You've seen the universities face any number of challenges and opportunities, and AI is the latest of those. What's your perspective? So first of all, you started with... Sam Altman among others making predictions about the future and of course if you want to follow Sam Altman you can put 10 billion dollars into open AI which still doesn't have a revenue model and see how that works out but
The truth is that very, very wise people have been predicting the end of college and the end of the university for decades. Peter Drucker did 35 years ago. Famously, Clayton Christensen, I think in 2005, said that in 15 years, half of the current degree-granting colleges and universities in the United States would have folded. And, of course...
We hear this all the time from the Silicon Valley that college is over. It's really a form that cannot survive, especially now with LLMs and AI. The truth is also, though, that this is a very, very challenging time for colleges and universities. And I think AI added on to all the other kinds of things, the growth of indebtedness after 2011, the rise of distrust in universities.
Clearly, the recent political assaults by the administration on research and even the effects of the pandemic leave us in a position, I think, where the top tier of universities, the Vanderbilts, the Berkleys and so on. will survive, but a lot of them won't. And I think the real challenge then is going to be how do we simultaneously adjust to this new technological future about which we'll be talking.
¶ Innovating Education in an AI Era
but also preserve access to quality higher education. Julie, as CEO of TechNYC, you've been actively helping schools adapt to the changing tech landscape. through initiatives like Decoded Futures and Future Ready. In your opinion, what do you see happening right now with schools and AI and where are we headed? So it's all over the place. To answer your question, it is all over the place. You've got school districts, you've got...
private schools, public schools, and, you know, there is no single playbook right now. It's really, really messy. We in New York City partner a lot with the public schools, you know, helping think through curriculum. We have much more success partnering with the schools so that students... have access to meet people who work in tech, to learn about tech companies, to see how the products work in the real world because they will graduate into a world where...

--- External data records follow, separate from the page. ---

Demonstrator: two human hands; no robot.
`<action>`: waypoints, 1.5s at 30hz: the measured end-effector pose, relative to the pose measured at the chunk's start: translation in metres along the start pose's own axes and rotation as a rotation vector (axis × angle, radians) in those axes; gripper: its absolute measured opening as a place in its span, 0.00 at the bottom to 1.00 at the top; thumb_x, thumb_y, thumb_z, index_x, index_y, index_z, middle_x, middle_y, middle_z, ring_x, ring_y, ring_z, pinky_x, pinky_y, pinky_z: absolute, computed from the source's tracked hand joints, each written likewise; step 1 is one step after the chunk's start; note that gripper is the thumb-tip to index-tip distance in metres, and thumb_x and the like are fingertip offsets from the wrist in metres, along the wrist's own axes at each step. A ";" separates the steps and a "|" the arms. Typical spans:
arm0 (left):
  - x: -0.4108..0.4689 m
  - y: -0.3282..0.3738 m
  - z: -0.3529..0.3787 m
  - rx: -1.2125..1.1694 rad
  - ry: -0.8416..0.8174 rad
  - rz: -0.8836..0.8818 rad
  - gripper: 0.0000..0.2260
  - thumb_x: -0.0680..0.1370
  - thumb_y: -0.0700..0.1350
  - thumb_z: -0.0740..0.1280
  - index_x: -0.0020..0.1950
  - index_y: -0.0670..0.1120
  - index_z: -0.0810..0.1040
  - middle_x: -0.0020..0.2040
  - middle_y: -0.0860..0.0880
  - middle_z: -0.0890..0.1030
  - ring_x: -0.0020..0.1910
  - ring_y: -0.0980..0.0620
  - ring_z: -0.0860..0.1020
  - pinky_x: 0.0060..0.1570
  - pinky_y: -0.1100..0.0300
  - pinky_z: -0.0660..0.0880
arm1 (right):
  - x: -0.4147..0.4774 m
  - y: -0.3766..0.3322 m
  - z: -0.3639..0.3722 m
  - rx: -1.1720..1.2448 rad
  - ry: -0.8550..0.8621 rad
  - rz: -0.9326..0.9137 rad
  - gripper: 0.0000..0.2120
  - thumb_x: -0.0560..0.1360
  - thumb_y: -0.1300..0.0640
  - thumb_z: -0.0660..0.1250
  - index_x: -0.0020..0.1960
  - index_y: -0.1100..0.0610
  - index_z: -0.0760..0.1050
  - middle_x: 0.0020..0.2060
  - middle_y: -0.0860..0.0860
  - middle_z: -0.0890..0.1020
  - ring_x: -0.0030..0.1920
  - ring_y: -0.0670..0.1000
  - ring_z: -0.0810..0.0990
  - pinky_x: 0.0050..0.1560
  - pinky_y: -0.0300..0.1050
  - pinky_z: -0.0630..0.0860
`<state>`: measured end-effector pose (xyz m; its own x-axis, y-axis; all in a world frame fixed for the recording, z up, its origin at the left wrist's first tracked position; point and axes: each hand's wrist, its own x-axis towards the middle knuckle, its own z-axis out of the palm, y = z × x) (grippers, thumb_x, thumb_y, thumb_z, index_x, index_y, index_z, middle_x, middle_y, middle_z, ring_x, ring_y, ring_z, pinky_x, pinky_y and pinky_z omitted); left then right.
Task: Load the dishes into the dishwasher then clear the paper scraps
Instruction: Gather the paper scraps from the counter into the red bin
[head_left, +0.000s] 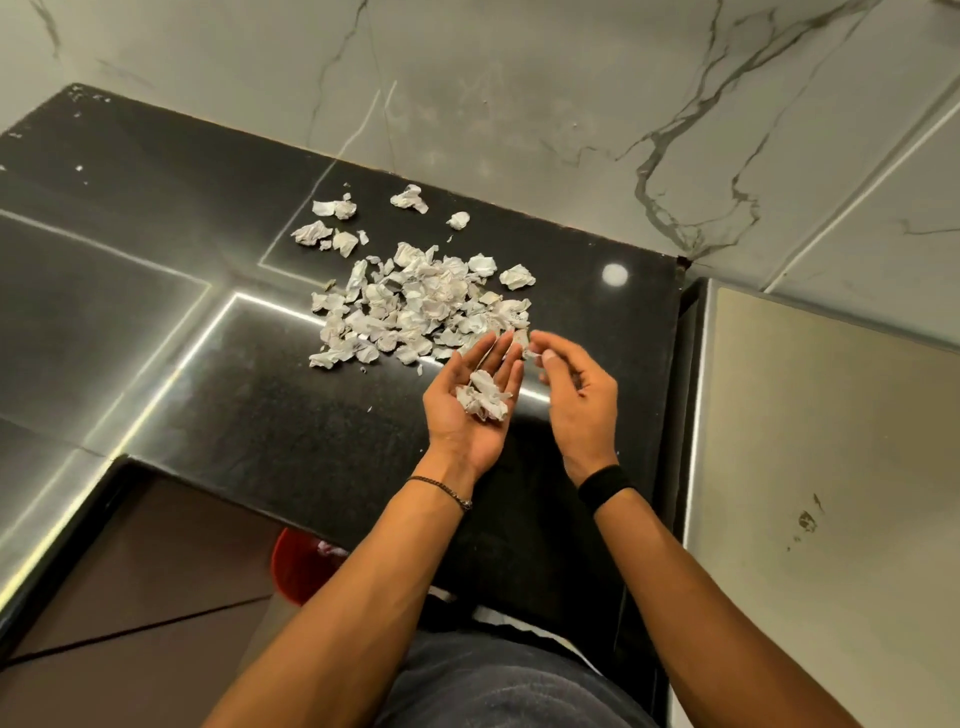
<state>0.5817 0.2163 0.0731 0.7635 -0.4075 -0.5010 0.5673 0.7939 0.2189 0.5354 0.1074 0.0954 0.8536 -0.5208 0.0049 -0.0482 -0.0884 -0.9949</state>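
Black countertop (234, 395) holds paper scraps (415, 306); your left hand (457, 434), palm flat, carries some; your right hand (579, 397) pinches a scrap (530, 354).

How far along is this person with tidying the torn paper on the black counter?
No dishes show on the glossy black counter, so that part may be done. In hand: the left hand cups a few crumpled white paper scraps, and the right hand pinches one small scrap. Left: most of the pile of torn scraps lies on the counter.
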 end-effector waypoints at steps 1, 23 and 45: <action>-0.004 0.001 -0.002 -0.009 0.009 0.009 0.19 0.85 0.49 0.57 0.68 0.37 0.76 0.66 0.37 0.80 0.64 0.40 0.80 0.63 0.50 0.78 | -0.004 0.001 0.007 0.080 0.034 0.046 0.12 0.83 0.63 0.62 0.60 0.58 0.82 0.56 0.50 0.85 0.59 0.49 0.82 0.64 0.51 0.78; -0.185 0.138 -0.163 -0.271 0.382 0.465 0.17 0.85 0.48 0.58 0.59 0.38 0.80 0.57 0.40 0.83 0.60 0.44 0.80 0.71 0.51 0.71 | -0.228 0.011 0.236 0.437 -0.312 0.423 0.15 0.83 0.65 0.59 0.66 0.61 0.78 0.62 0.55 0.82 0.64 0.51 0.81 0.64 0.44 0.77; -0.019 0.138 -0.557 0.117 0.771 0.307 0.25 0.87 0.55 0.51 0.69 0.38 0.75 0.53 0.41 0.82 0.53 0.43 0.79 0.54 0.53 0.78 | -0.268 0.407 0.371 0.092 -0.458 0.883 0.10 0.83 0.57 0.62 0.59 0.58 0.79 0.54 0.56 0.84 0.59 0.58 0.81 0.64 0.56 0.77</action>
<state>0.4737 0.5847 -0.3542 0.4884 0.2754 -0.8280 0.4296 0.7501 0.5028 0.4794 0.5261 -0.3482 0.6500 0.0109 -0.7598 -0.7378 0.2486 -0.6276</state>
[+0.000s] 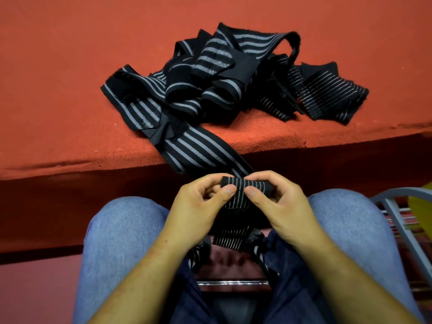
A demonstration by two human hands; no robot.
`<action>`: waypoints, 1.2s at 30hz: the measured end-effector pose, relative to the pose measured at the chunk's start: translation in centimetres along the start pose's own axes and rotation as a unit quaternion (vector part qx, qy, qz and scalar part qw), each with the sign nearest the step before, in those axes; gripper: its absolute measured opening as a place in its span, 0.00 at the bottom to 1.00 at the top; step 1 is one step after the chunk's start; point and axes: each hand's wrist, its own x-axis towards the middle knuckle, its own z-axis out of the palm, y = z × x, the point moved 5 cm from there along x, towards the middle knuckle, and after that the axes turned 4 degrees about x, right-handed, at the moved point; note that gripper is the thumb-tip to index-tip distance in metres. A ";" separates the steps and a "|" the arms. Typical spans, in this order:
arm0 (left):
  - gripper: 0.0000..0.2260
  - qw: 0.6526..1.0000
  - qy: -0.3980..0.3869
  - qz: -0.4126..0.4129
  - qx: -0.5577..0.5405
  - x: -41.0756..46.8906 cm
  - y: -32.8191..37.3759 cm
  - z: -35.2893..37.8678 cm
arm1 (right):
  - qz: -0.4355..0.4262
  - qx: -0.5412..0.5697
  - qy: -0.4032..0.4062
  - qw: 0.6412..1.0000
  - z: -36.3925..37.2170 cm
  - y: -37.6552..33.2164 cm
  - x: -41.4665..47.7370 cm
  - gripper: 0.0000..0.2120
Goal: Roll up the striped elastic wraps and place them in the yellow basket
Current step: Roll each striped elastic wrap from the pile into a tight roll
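Red carpeted ledge (70, 94), wide, fronting a seated person's blue-jeaned knees (121, 230). Heap of striped elastic wraps (210, 73), black with grey stripes, lying tangled on the ledge; one broad-striped wrap (198, 150) trails over its edge. Left hand (198, 206) and right hand (280, 202), fingers curled, both pinching a partly rolled thin-striped wrap (247, 185) above the knees, its loose tail hanging between them.

The striped wraps (210, 73) are matt woven elastic cloth; the red surface (70, 66) looks rough, perhaps felt; the jeans (117, 230) are denim; a bar (231, 282) below shines like metal.
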 end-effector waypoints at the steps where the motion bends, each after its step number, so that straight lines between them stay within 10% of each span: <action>1: 0.07 1.000 0.000 -0.002 0.000 0.0 0.0 0.0 | -0.004 -0.008 0.003 1.000 -0.1 0.0 0.0 0.06; 29: 0.18 1.000 -0.005 -0.009 0.008 -0.2 0.2 0.2 | 0.051 0.109 0.004 0.993 -0.1 0.1 0.0 0.15; 36: 0.15 1.000 -0.003 -0.021 0.002 -0.1 -0.2 0.0 | 0.011 -0.005 -0.051 0.999 0.4 0.3 0.0 0.15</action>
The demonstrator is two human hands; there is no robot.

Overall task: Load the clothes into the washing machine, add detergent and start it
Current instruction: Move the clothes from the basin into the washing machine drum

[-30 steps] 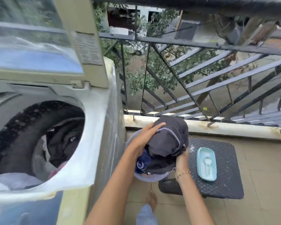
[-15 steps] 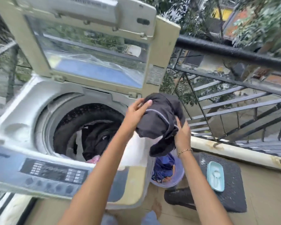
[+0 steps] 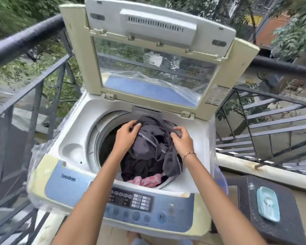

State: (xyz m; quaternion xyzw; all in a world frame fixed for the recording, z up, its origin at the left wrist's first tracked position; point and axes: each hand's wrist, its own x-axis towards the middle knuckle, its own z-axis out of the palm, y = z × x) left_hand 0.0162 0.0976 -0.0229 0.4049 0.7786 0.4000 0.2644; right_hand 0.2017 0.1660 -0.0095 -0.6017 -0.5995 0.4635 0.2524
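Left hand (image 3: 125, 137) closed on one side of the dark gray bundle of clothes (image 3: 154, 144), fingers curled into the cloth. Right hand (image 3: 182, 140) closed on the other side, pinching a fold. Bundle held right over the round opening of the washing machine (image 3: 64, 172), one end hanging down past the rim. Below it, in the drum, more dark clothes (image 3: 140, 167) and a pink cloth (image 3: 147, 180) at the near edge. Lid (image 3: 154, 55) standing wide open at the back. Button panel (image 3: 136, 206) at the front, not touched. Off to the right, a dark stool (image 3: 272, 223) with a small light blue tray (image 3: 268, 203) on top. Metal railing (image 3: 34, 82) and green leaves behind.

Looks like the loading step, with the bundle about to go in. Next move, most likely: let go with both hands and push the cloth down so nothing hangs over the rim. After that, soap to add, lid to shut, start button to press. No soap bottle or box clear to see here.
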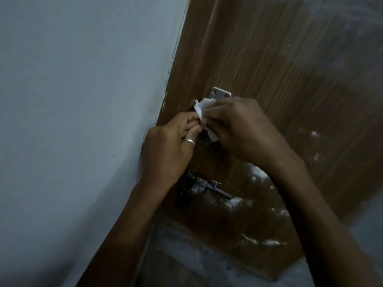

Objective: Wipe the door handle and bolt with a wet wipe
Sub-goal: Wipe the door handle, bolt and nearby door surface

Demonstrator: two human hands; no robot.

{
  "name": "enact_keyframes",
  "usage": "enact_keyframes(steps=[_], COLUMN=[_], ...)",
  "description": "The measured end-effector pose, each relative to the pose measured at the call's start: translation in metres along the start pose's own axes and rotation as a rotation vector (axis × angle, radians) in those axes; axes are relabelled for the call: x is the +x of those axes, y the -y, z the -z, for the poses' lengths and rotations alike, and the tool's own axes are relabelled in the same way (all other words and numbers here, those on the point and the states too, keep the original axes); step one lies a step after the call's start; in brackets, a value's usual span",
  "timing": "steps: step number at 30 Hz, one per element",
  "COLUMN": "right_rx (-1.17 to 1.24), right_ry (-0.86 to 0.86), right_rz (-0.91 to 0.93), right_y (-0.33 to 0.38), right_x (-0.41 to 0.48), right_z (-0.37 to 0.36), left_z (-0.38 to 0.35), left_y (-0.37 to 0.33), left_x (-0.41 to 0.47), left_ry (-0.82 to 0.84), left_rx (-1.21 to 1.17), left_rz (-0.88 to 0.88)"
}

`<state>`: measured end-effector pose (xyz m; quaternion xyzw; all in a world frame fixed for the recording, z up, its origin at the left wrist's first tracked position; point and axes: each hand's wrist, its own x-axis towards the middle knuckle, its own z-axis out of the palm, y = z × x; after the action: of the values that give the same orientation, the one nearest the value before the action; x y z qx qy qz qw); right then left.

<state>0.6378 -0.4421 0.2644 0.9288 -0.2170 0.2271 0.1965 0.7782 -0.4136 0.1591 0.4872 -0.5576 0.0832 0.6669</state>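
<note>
A crumpled white wet wipe [202, 107] sits between my two hands against the brown wooden door [269, 59]. My left hand [167, 148], with a silver ring on one finger, pinches the wipe's left edge. My right hand [238, 127] grips the wipe from the right and covers most of the door handle. Only the handle's silver top plate [220, 93] with its screws shows above my fingers. Lower down, the dark metal bolt [204, 186] is fixed across the door's left edge, apart from both hands.
A pale grey wall [72, 100] fills the left side and meets the door's edge. White paint smears and splashes [236, 201] mark the door's lower part. A light surface shows past the door at bottom right.
</note>
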Motion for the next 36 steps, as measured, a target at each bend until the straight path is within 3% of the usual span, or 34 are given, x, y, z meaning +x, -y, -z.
enact_keyframes(steps=[6,16,20,27,32,34,36], right_rx=[-0.12,-0.197,-0.217,-0.125,-0.081,0.062,0.289], right_ry=[0.018,-0.334,-0.218,-0.073,-0.114,-0.172,-0.369], right_rz=[-0.109,-0.412,-0.377,-0.202,-0.272,-0.339,-0.465], right_y=[0.0,0.026,0.036,0.022,0.014,0.008,0.005], right_x=[-0.029,-0.083,-0.047,-0.001,-0.024,-0.041,-0.066], right_z=[0.003,-0.023,-0.018,-0.022,-0.017,-0.014,-0.012], left_z=[-0.001,-0.003,-0.001,0.001,0.0,0.0,0.0], left_y=[0.002,0.002,0.001,0.0,0.0,0.0,-0.001], left_x=[0.0,-0.001,0.0,-0.001,0.0,0.0,0.0], left_ry=[0.009,0.007,0.008,0.028,0.016,0.011,0.015], left_rx=[-0.028,-0.059,-0.012,-0.005,-0.014,-0.026,-0.044], left_rz=[0.023,0.011,0.01,0.009,0.02,0.016,0.015])
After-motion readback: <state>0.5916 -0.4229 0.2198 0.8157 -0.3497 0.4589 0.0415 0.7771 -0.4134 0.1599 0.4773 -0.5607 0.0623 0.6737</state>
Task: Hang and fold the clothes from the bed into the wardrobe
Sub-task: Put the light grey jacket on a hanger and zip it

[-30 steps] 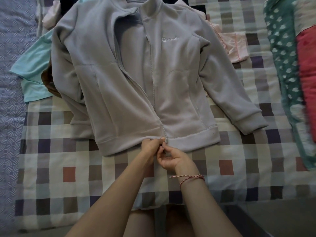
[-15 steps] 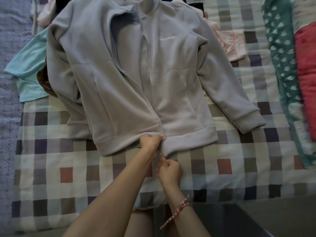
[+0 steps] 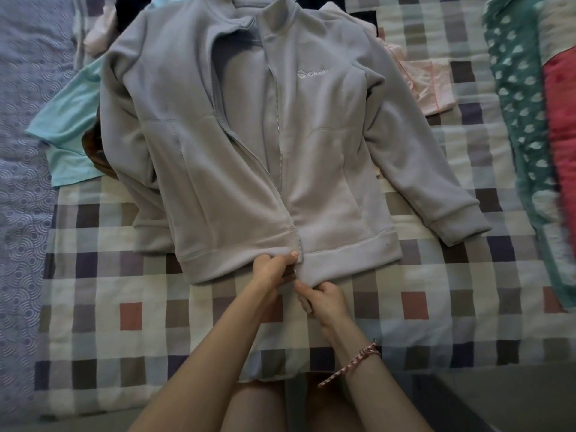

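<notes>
Grey jacket (image 3: 237, 169) flat on bed, left hand (image 3: 271, 269) and right hand (image 3: 324, 299) pinching its hem

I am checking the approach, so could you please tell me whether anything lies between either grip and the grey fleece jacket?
Nothing visible does. The left grip holds the grey fleece zip-up jacket at its hem beside the zip, and the right grip pinches the hem's lower edge.

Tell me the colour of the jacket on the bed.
Pale grey, white chest logo; the jacket shows in the head view.
</notes>
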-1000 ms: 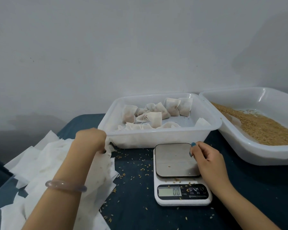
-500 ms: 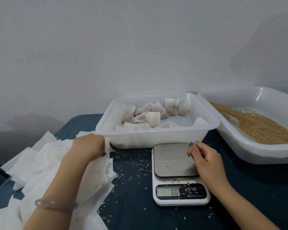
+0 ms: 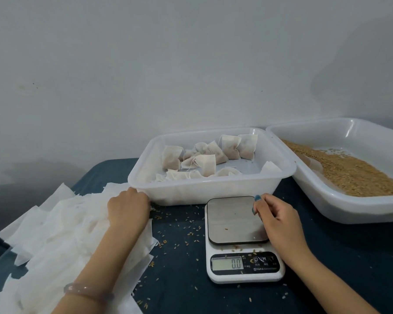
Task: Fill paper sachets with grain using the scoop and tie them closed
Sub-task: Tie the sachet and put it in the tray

AI tools are prevalent. Whether you want them to or not, it doesn't matter. The other end of the spectrum A project that we've worked on that I'm almost the most proud of of any project is something called Empire AI, which is something we've done in partnership with the governor and her team and a number of New York state institutions, SUNY, CUNY, Columbia, Cornell. NYU, RPI, et cetera, et cetera, we're building a state-of-the-art computer in Buffalo, and it will rival.
the private sector companies. There is no other academic computer like it in the world and the academic partners, the researchers are the only people who have access to that. machine and to that compute. And it is in N of 1, and New York State is the only place doing it, and it's called Empire AI. is already up and running, it is already transformative, and we are just a fraction of the way in. So we also need to think about not just our curriculum, but how we are ensuring that the academy...
doesn't get left behind when the private sector is just like chasing the profit, whether or not that profit exists, as you said. And Matt.
¶ Vanderbilt's Vision for Connected Computing
You are, in some respects, the answer to all this, the new both challenges and opportunities that AI and the convergence of AI and education present. You are the dean of the new College of Connected Computing at Vanderbilt.
What is it that you're building and what do you see as the risks and opportunities that you face? Yeah, we're trying to build something that I think is going to be really, really... exciting both for students but for researchers and hopefully for the larger community the idea is that you know there's so much research and thought and work going into ai but you know
There hasn't been a ton of that invested in thinking about how AI is going to transform other fields and thinking about it with a much broader lens. And so this idea of computing for all. So how do we think about what this technology means to everyone? Because I think for so long it's been siloed and we think about computing.
scientists and in many cases the for-profit sector really dominating the way that this technology affects all of our lives and I think the study of that the research of that and thinking about how many fields are not gonna be challenged by this but hopefully transformed, improved, and to some degree advanced. I think that to me is what excites me about the College of Connected Computing.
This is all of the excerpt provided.